James işlevselciğin ve pragmatist yaklaşımın hem fikirsel hem de eylemsel yaratılarını kendi düşünüş ve yorumlama biçimiyle ele aldığı metinlerde zaman zaman çelişkili yorumlara kapılsa da -bana göre- dinin dalgasal boyutta yarattığı eylemlerde çağının olduğu kadar gelecek çağların insanlarıyla da çoğu zaman hemfikir kalacağı yorumlarda da bulunmuştur. Felsefenin ortaya çıkışından bu yana ve hâlâ yarattığı ‘bulanık zihin' çıkışının nedeni de budur sanırım. Kitapta "determinizmin ilkemi" topluma yansıyıp geri döndüğünde bu toplumların düalistliğidir de. Döneminin ekollerine getirdiği eleştiri de bu biçimdedir biraz. Öznelden nesnele geçişte doğruluğun ve gerçekliğin tutarlılığı ya da tutarsızlığı hislere bırakıldığı anda -her ne kadar ortaya çıkacak her iki sonuç yanlış olsa da- en iyi olanın iyi sonuç olduğu inancını koyuyor ortaya. "Eylemdeki doğruluğun varlıkta olduğu gibi mantık düzeninde de öncelikli olması hususunda ısrar ediyor" olması da bunun sonucudur elbette.

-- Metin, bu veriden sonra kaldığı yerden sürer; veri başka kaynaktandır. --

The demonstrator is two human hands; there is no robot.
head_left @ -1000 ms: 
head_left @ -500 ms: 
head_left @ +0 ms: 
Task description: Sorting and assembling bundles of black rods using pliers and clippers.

Kendinden önceki her şey gibi James de ortaya koyduğu fikir, yorum ve felsefi zihinsel eylemlerle modern düşüncenin devamıdır. Hiçbir alanda ve konuda radikal çıkışların taraftarı olmasam da James'i James yapan radikal çıkışları olmuştur çoğu zaman. Celal Türer, Tuba Nur Umut, Bilal Genç, Nihat Durmaz'ın ortak çeviri çalışması olan Rasyonalite Duygusu James'in bir araya getirilmiş metinlerinin belirsizliğin aslında belirleyici etkisini de kapsayan düşünceleriyle pratiğe doğru giden yolda teoriden yola çıkmanın ayrıcalıklı ve rahatlatıcı yöntemlerini de dile getiriyor. Rasyonalitenin duygular çerçevesinde berraklaşan insanın düşünme biçimleriyle ya da eylemleriyle yöneldiği ihtiyaçlarını karşılayabilmesi için gerekliliğinin ayrıca altını çiziyor. Algıda seçiciliğin öne çıktığı düşüncelerde duygunun karar vermedeki etkisini idrak etmek için felsefenin neden gerekli olduğu bilincini uyandıran kitap okuru James'in diğer kitaplarına eğilmeye de çağırıyor elbette. Rasyonalite Duygusu hâlâ mantık öğrenemeyenler için ayrıca bir tavsiye.